Chancellor unveils financial help for SMEs and self-employed in coronavirus Budget
Published on Wednesday, March 11, 2020
The government has announced a package of measures to help businesses survive the coronavirus crisis which has just been declared a pandemic by the World Health Organisation.
In his first Budget statement, new Chancellor of the Exchequer Rishi Sunak warned that the virus ‘will have a significant impact on the country’.
He said companies will have to cope with up to one in five employees being off-work due to coronavirus, disrupted supply chains and a downturn in consumer spending.
Acknowledging that travel and tourism businesses will be among the hardest hit, Sunak announced a temporary 100% reduction in business rates for retailers and those with a rateable value of up to £50,000 a year.
Other measures include paying statutory sick pay (SSP) from day one rather than day four to all staff advised to self-isolate, even if they don’t have symptoms, and workers will be able to get a sick note from NHS Direct to avoid the need for them to visit GPs. Companies with fewer than 250 employees will also get refunds of SSP for up to 14 days for employees with coronavirus.
For self-employed workers, Employment Support Allowance will be paid from day one instead of day eight of sick leave, and the minimum income floor on Universal Credit has been temporarily removed. Also, there will be no need for claimants to visit a Job Centre.
Businesses and the self-employed will also be given more time to pay their taxes.
Adding that some ‘good, well-run businesses’ will struggle with their cash-flow, the Chancellor also announced a new, temporary government-backed ‘coronavirus business interruption loan scheme’ for banks to provide fee-free loans of up loans of up to £1.2 million to small businesses.
Some 700,000 of businesses who are eligible for small business rates relief can also apply for grants of up to £3,000.
Sunak said the measures would help businesses ‘get through the worst of the crisis’.
“Coronavirus will have a sign impact on our economy but it will be temporary I will do whatever it takes to get our country through it,” he said.
ABTA praised the Chancellor for acting ‘quickly and decisively’ to support small businesses.
“Travel businesses are under increasing pressure and steps such as the business interruption loan scheme, the emergency cut to interest rates and support for small businesses with sickness payments for staff will provide some welcome relief and a degree of protection for at least some members in the weeks to come,” said ABTA chief executive Mark Tanzer.
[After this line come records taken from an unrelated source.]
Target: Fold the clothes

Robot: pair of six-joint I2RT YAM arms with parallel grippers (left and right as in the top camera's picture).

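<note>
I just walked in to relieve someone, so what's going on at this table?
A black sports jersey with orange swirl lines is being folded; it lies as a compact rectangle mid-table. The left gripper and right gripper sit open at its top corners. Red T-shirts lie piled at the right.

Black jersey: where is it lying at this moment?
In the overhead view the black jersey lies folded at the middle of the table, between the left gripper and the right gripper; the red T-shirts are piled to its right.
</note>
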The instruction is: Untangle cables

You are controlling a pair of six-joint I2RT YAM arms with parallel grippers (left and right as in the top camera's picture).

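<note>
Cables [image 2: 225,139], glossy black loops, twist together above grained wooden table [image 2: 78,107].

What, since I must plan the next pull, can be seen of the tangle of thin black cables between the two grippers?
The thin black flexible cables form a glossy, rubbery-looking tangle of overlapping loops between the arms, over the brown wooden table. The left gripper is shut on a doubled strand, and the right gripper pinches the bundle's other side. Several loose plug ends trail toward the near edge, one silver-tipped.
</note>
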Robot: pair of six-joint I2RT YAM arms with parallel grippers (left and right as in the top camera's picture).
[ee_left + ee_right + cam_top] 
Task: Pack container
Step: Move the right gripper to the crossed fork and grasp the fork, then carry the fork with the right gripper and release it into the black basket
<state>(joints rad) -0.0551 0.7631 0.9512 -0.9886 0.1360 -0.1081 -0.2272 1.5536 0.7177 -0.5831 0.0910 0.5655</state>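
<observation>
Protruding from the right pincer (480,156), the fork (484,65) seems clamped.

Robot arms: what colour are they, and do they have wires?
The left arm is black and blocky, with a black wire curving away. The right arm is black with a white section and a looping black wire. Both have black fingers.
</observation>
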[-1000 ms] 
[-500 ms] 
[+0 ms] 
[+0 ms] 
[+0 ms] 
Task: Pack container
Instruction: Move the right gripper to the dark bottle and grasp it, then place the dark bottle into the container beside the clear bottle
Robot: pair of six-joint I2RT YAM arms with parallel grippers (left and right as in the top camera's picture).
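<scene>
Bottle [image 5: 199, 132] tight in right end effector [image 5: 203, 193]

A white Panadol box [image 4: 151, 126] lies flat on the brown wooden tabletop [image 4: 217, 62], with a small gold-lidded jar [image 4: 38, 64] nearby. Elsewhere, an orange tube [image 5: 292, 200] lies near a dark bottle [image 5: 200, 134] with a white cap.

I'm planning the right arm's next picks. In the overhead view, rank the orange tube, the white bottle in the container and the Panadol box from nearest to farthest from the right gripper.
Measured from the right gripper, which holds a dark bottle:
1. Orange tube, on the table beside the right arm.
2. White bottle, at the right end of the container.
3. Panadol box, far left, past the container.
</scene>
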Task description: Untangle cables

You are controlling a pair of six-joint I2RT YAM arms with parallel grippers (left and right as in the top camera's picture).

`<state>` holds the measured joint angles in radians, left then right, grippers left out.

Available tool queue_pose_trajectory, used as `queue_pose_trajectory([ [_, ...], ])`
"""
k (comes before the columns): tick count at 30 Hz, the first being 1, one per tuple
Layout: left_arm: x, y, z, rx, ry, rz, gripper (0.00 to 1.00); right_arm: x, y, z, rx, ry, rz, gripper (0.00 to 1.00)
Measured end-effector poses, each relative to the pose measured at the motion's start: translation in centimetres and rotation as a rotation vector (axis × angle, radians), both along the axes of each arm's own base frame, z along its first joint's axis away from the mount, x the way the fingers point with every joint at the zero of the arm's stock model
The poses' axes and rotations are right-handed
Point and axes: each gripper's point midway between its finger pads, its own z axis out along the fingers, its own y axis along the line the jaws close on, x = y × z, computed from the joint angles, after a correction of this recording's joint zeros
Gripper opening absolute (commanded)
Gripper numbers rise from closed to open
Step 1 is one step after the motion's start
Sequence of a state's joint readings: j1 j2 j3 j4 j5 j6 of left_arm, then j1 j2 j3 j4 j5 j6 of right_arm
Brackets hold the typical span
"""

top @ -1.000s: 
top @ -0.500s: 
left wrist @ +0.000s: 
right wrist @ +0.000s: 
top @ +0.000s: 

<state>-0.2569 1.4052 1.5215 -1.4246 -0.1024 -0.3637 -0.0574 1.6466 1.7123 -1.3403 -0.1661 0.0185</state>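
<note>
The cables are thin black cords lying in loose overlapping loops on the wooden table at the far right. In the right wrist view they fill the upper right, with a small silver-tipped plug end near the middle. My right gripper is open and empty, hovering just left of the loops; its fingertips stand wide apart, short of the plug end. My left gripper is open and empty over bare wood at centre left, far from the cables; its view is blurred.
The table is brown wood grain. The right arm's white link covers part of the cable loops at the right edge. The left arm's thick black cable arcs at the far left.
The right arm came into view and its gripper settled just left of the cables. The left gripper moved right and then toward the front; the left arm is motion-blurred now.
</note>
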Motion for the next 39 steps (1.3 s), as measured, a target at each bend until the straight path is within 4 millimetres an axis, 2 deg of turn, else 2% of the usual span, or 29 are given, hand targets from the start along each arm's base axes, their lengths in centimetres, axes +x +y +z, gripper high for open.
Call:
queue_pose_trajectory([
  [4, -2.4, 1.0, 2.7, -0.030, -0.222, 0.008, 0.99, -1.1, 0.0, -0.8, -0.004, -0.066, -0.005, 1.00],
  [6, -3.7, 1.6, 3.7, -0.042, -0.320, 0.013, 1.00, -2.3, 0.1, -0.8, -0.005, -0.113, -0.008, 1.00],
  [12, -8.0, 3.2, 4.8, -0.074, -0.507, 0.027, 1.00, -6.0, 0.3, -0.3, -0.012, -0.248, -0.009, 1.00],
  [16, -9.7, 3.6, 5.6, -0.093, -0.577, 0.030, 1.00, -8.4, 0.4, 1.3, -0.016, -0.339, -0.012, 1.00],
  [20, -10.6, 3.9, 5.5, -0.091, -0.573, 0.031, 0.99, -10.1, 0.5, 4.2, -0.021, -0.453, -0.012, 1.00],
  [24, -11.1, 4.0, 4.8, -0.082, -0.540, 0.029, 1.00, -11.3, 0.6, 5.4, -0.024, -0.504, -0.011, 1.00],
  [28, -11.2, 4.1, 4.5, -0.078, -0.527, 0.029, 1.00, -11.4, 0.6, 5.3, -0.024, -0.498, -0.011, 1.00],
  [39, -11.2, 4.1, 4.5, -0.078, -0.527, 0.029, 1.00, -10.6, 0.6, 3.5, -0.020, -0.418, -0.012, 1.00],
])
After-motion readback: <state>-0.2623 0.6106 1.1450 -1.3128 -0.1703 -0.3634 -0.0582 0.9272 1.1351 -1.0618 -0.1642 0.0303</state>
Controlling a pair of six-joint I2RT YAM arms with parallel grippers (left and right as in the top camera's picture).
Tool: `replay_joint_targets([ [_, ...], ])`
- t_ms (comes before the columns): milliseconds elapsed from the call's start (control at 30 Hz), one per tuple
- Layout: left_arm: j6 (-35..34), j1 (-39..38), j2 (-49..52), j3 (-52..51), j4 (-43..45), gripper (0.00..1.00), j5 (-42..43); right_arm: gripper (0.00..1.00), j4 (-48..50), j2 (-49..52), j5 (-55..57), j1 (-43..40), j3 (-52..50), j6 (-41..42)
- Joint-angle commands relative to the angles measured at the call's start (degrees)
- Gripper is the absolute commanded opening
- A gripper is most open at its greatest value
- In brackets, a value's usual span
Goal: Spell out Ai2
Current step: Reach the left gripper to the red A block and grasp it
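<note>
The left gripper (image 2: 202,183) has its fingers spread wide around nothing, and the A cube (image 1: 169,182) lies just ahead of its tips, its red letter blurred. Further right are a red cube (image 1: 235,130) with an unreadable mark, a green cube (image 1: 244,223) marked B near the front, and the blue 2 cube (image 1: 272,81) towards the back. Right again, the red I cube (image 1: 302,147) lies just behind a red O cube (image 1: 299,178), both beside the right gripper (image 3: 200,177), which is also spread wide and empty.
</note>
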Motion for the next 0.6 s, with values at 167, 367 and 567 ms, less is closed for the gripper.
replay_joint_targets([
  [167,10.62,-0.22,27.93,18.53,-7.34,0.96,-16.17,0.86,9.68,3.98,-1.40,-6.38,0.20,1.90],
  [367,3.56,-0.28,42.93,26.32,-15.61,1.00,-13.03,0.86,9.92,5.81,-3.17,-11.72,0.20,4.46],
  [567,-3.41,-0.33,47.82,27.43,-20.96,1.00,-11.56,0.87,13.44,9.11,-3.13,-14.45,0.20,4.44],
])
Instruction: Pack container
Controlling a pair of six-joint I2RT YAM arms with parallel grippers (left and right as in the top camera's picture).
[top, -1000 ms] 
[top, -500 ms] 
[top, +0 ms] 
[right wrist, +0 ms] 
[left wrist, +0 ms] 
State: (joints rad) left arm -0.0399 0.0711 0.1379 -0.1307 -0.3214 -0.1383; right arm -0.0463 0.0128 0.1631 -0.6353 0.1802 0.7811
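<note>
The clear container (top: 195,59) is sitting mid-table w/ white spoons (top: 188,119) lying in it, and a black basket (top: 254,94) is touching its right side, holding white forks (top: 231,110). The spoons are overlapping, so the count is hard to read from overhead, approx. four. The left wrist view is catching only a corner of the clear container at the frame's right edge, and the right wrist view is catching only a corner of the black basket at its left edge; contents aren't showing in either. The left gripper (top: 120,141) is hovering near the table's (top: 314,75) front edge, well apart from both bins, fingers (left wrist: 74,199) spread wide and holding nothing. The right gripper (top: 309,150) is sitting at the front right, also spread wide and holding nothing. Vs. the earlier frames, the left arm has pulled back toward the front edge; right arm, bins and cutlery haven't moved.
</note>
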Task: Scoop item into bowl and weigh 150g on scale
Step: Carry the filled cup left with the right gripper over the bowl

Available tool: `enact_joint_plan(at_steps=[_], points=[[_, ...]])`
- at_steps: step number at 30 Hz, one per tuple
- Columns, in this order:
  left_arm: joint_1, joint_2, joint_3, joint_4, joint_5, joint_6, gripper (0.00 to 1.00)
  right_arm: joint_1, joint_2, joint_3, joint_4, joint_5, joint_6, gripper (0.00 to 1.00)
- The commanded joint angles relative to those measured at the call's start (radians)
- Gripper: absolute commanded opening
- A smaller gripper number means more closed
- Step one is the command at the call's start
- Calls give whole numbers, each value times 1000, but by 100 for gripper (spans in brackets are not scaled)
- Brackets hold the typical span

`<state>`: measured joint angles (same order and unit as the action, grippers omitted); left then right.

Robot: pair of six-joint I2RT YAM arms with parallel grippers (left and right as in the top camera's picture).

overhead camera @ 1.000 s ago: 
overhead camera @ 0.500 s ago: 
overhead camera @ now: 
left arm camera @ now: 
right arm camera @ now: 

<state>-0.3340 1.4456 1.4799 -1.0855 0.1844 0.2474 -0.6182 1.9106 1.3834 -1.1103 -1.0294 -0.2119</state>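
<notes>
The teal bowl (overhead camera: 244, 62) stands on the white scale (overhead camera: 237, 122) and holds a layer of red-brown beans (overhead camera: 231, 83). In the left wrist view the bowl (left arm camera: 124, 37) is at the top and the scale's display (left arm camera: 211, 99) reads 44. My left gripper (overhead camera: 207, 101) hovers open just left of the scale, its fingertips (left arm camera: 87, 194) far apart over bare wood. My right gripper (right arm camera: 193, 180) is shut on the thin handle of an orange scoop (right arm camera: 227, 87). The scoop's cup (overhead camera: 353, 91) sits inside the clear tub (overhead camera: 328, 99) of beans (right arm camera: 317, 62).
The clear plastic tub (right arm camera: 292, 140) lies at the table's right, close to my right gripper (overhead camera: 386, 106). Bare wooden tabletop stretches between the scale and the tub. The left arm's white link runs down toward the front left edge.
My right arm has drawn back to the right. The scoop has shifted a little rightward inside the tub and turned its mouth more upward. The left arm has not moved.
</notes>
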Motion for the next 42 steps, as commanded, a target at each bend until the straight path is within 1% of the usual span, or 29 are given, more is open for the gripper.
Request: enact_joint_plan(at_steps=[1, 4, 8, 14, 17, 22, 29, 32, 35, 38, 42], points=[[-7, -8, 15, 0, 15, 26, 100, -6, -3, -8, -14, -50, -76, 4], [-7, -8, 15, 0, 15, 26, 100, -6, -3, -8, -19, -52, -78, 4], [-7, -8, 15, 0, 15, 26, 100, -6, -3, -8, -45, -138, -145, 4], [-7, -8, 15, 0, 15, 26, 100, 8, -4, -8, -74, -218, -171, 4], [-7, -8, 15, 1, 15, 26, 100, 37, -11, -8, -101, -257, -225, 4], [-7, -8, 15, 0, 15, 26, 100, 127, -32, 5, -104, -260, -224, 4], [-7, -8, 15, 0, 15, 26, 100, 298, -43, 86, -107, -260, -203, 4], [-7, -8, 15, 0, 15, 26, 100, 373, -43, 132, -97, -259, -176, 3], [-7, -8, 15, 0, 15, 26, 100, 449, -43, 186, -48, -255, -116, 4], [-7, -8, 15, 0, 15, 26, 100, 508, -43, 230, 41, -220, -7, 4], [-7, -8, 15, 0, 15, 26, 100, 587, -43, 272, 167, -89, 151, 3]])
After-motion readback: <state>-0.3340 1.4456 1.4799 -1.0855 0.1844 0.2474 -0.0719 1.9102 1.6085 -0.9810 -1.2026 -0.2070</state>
“However, the measures of the Chancellor and the Bank of England which are designed to increase access to short term credit need to be turned into reality, and the Government must work with lenders to ensure the measures are effective on the ground.
“We shall continue to monitor the situation as it evolves and liaise with the Government on behalf of our members regarding any additional support measures.”
He also welcomed the Government’s commitment to review Air Passenger Duty for domestic flights, such as reintroducing a return leg exemption, and possibly increasing he number of international distance bands.
“We strongly urge the Government to do this as part of a wider reform process, acting as the catalyst for constructive discussions between industry and government about a more comprehensive overhaul of the structure of APD,” said Tanzer.
“Furthermore we are disappointed by the inflationary increase in APD announced today, which puts the UK at an even greater competitive disadvantage compared with other countries where similar departure taxes are much lower.” APD remains frozen at £13 for short-haul flights but the tax on long-haul flights will rise by £2 for economy seats and £4 for premium, business and first class seats and £13 for private flights.
Manchester Airport Group CEO Charlie Cornish said: “Many airlines are looking to invest in the UK, and the Government should support them with an immediate cut to APD while it carries out its fundamental review of aviation taxes.”
Abby Penston, CEO of business travel consortium the Focus Travel Partnership, said: ” I am glad to see that the Government is taking Covid-19 seriously, and I welcome the measures. Whether they go far enough is another matter.
“For the business travel sector most corporate clients have imposed some form of change to their travel policy for most destinations in the world – with only 46% of domestic trips remaining unaffected.
“Two-thirds of our TMC partners are telling us that the current crisis is having a significant impact, 19% are moderately impacted and only 14% have experienced a slight impact.
“Our TMC partners are mostly small and medium sized enterprises, so the situation is serious. Our partners are used to turning over a £1billion of business a year and are good solid businesses, however there is no doubt that the impact of travel advisories, changes to corporate travel policies and aircraft route cuts will mean an impact to all aspects of the service chain.
“Sickness within the operational aspect of the businesses is also a concern and deployment of staff from their offices to self-imposed isolation are all areas for consideration for a TMC.
“So the sick-pay rebates, the loan scheme, the abolishing of business rates for small retailers and small business rates relief all look good in principle, but we have yet to see the detail, which will be what counts.
“But working so close to airlines, we were all also hoping for APD cuts – even if it was temporary – and there has been no sign of this.
“We know that both suppliers and customers will be looking for more favourable terms – which could create a further squeeze, so it’s possible that our sector take advantage of the banks offers of providing payment holidays on loans.”